Were you surprised by the impact your HeForShe campaign has had?

This was an ambitious campaign; I am pleased with its traction. The role of men in the women’s movement is critical. This campaign is among many ways we are challenging the status quo and supporting transformative change for women, men, boys and girls.

What has been happening in the campaign since then?

Since the launch in September 2014, more than 300 000 men and boys all over the world have made commitments to gender equality through the HeForShe website. In Davos this year we launched HeForShe’s Impact 10x10x10 programme, a pilot initiative for governments, corporations and universities to achieve gender equality.

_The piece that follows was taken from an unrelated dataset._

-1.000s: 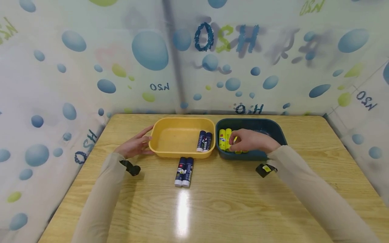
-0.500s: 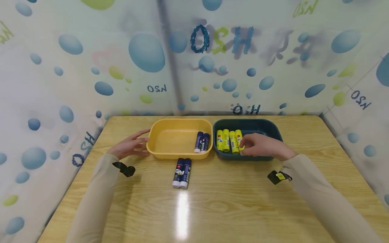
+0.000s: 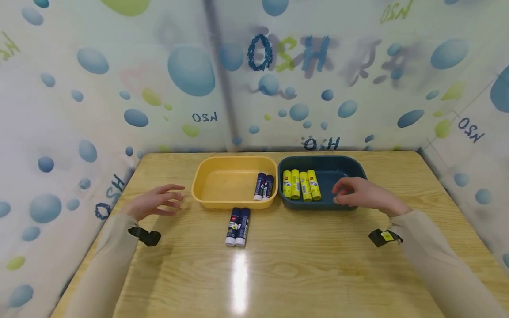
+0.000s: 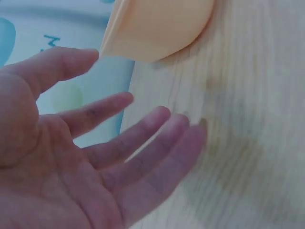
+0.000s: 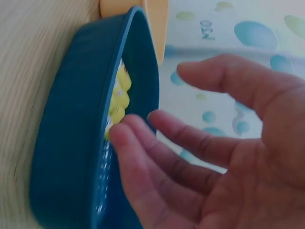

Partners include the prime ministers of the Netherlands and Sweden, and the president of Sierra Leone; the chief executives of Unilever and Tupperware, and the chairman of PricewaterhouseCoopers; and university leaders, including the vice chancellor and principal of the University of the Witwatersrand.

Their commitments are tangible, time-bound and bold: corporate commitments range from achieving equal pay to reaching parity in leadership by 2020; university commitments include increasing the representation of women across academia.

Why is 2015 important for improving the lives and prospects for Africa’s women?

This is an historic year for gender equality, both in Africa and around the globe, as we finalise our post-2015 development agenda. Women are more than half the world’s population; ensuring gender equality is not a luxury, it is a human rights imperative. The empowerment of women and girls also has the potential to boost economic growth and aid in Africa’s quest for inclusive, sustainable development. The total potential annual economic losses due to gender gaps in labour force participation have been estimated to exceed $255 billion (R3.08 trillion) for the sub-Saharan region alone, and to cost an equivalent of 9 percent of Africa’s overall gross domestic product growth.

In South Africa, women’s participation in the labour market stands at just 45 percent, with the ratio of women to men in the labour force falling from 74.3 percent to 72.4 percent between 2005 and 2011. We need to bridge these gaps through decent jobs for women, along with equal pay and better social services.

You are a co-chair at the Forum’s Meeting in Cape Town: how will you be using this role to move your agenda forward?

I will be working with leaders and participants to keep gender equality central to their thought-processes and policy-making at every level. It is key to releasing vital growth potential for the continent, and to moving towards more inclusive and sustainable societies.

If you could achieve one outcome from the meeting, what would it be?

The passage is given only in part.